- [YOUR TASK]:
Starting with the first line of the data below, copy each line up to and including the one containing "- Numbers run". Pictures stay out.

DATA BLOCK Start Marker

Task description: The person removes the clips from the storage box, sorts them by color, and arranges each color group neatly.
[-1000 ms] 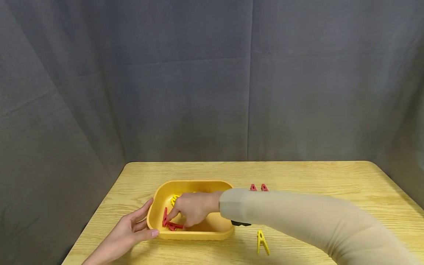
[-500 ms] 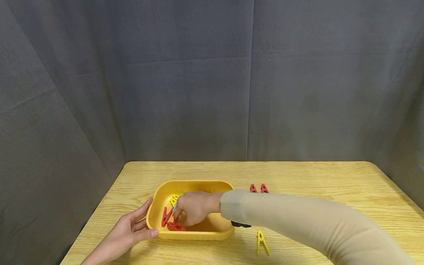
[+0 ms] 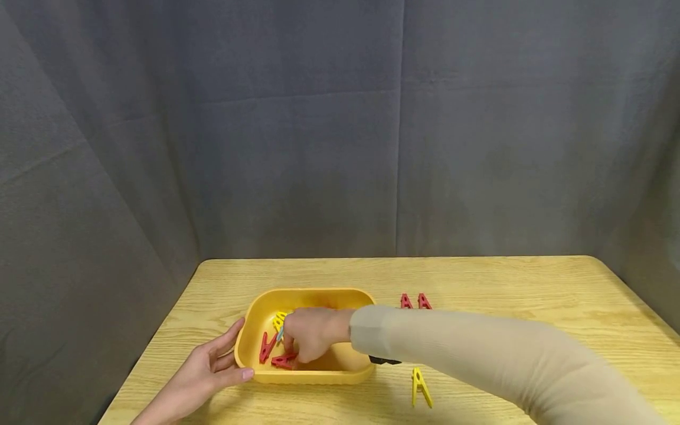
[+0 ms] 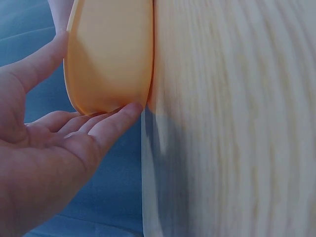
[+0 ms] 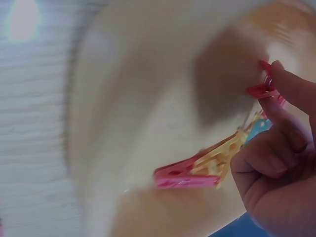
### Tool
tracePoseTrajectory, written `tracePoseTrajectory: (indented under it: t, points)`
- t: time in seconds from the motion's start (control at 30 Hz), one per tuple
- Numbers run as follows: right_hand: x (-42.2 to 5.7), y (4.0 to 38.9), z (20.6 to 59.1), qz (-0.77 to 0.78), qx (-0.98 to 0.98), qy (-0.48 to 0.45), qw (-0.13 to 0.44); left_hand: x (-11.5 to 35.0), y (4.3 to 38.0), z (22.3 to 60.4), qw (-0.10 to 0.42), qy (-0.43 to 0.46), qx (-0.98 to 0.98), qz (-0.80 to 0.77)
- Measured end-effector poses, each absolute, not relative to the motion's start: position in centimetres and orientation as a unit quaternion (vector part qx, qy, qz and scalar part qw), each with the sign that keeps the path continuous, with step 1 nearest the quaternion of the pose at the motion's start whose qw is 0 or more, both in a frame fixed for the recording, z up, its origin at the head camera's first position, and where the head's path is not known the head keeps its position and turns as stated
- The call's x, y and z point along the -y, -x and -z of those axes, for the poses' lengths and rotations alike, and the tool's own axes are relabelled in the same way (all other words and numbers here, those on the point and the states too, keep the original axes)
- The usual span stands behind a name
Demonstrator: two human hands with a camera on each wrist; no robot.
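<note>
A yellow plastic basin (image 3: pixel 308 378) stands on the table. My left hand (image 3: pixel 199 372) holds its left end, thumb at the near corner and fingers along the outer wall, also seen against the basin wall (image 4: pixel 111 54) in the left wrist view. My right hand (image 3: pixel 313 333) is down inside the basin. Its thumb and index finger pinch a red clothespin (image 5: pixel 264 91); the other fingers are curled. Beside that hand lie another red clothespin (image 3: pixel 267 348), yellow clothespins (image 3: pixel 278 319) and a blue clothespin (image 5: pixel 257 128), partly hidden by the hand.
Two red clothespins (image 3: pixel 406 301) lie on the wooden table (image 3: pixel 494 280) beyond the right sleeve (image 3: pixel 451 336), which partly covers them. A yellow clothespin (image 3: pixel 421 388) lies nearer, to the right of the basin. A grey curtain (image 3: pixel 319 147) hangs behind the table.
My right fingers have shifted a red clothespin a little to the right in the basin, uncovering the blue one. The left hand and basin have stayed in place.
</note>
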State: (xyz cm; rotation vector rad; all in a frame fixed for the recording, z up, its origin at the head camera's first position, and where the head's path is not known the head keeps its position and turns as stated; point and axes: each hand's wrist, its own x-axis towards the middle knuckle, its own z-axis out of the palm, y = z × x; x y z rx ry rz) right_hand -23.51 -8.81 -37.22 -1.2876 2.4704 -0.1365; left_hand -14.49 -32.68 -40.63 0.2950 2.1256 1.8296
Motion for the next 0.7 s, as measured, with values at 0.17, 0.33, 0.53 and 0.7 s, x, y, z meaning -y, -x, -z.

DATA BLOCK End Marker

- [RESULT OF THE EXERCISE]:
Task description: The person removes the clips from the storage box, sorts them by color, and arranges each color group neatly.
[-1000 ms] 
[-500 ms] 
[+0 ms] 
[+0 ms] 
[+0 ms] 
### Tool
tracePoseTrajectory, written `tracePoseTrajectory: (indented under it: t, points)`
- t: time in seconds from the motion's start (control at 30 Hz), one per tuple
- Numbers run as follows: right_hand: x (-42.2 to 5.7), y (4.0 to 38.9), z (20.6 to 59.1), qz (-0.77 to 0.78), qx (-0.98 to 0.98), qy (-0.48 to 0.45), qw (-0.13 to 0.44); left_hand: x (-11.5 to 35.0), y (4.3 to 38.0), z (22.3 to 60.4), qw (-0.10 to 0.42), qy (-0.43 to 0.46), qx (-0.98 to 0.98), qz (-0.80 to 0.77)

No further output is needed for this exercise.